Pan CDS: (Core CDS + Var CDS) = (CDS without artefacts - homologous CDS with excluded organisms)
Core CDS: CDS number in the core-genome component
Var CDS: CDS number in the variable-genome component
Strain specific CDS: CDS number in the variable-genome component specific to this strain only.
Core CDS (%): Core CDS percentage
Var CDS (%): Var CDS percentage
Strain spe. CDS (%): Strain specific CDS percentage
Excluded CDS (%): Percentage of excluded CDS (in exclusion case)
How about figures?
Core/Pan-genome size evolution
These graphs allow the users to visualize the core-genome and pan-genome sizes evolutions according to the number of genomes considered in the selected genome set. The last values correspond respectively to the core-genome and the pan-genome sizes. Other values are depicted by boxplots to represent all or a subset of value combinations. (for example : There is 12 combinations of 1 genome in a 12 genomes selection)
With more than 10 selected genomes, approximately 1000 combinations are sampled within the total combination distribution (proportional stratified random sampling without replacement) to limit the combinatorial explosion.

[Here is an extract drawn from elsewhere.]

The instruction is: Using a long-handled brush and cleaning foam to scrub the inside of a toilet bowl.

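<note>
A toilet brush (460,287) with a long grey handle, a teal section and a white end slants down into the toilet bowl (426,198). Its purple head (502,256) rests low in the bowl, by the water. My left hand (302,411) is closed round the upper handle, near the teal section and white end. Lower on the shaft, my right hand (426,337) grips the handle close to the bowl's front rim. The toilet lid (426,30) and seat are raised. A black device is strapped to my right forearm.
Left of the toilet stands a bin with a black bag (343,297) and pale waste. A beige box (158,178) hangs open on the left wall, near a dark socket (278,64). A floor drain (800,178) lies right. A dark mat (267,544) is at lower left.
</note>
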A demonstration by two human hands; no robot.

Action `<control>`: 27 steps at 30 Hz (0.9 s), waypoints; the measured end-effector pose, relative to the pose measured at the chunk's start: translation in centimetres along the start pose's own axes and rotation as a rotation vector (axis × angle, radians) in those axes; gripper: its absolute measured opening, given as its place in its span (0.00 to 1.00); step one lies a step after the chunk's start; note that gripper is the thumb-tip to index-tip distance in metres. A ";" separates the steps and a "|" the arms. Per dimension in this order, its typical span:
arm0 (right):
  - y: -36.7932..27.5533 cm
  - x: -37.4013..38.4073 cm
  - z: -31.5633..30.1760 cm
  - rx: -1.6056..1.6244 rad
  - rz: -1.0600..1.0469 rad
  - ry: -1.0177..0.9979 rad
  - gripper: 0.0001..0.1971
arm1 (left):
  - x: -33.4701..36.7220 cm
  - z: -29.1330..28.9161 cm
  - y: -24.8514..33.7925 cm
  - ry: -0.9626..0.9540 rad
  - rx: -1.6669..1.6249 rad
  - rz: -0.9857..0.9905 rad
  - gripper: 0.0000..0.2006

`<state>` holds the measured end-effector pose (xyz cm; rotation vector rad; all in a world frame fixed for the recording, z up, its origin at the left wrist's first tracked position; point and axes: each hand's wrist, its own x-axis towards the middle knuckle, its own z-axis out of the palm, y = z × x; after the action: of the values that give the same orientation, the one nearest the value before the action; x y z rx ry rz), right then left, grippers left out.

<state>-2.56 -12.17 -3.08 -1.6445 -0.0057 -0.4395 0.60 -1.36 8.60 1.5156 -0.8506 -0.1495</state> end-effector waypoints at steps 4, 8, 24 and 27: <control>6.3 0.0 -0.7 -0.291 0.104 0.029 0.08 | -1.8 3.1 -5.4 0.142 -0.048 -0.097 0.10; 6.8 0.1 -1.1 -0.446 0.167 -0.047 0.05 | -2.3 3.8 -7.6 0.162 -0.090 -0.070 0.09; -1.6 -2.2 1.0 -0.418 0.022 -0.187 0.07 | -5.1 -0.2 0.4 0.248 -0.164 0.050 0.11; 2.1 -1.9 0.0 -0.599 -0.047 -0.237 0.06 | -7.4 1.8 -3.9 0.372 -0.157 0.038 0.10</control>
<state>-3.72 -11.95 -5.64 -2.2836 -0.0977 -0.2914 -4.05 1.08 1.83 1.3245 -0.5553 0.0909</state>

These graphs are in the SVG (Scalable Vector Graphics) format and can be downloaded with the “SVG” button. The “Data” button allows the users to download formatted data. To read and plot these data with R, use the commands as follow:
data<-lapply(strsplit(readLines("boxplot_core.txt"), "\t"), as.integer)
Venn Diagram (Organism number less than 6)
For a number of selected organisms less than six, core-genome, variable-genome and strain specific sizes are represented with a Venn diagram. Values on diagram represent the numbers of MICFAM families for each organism intersections.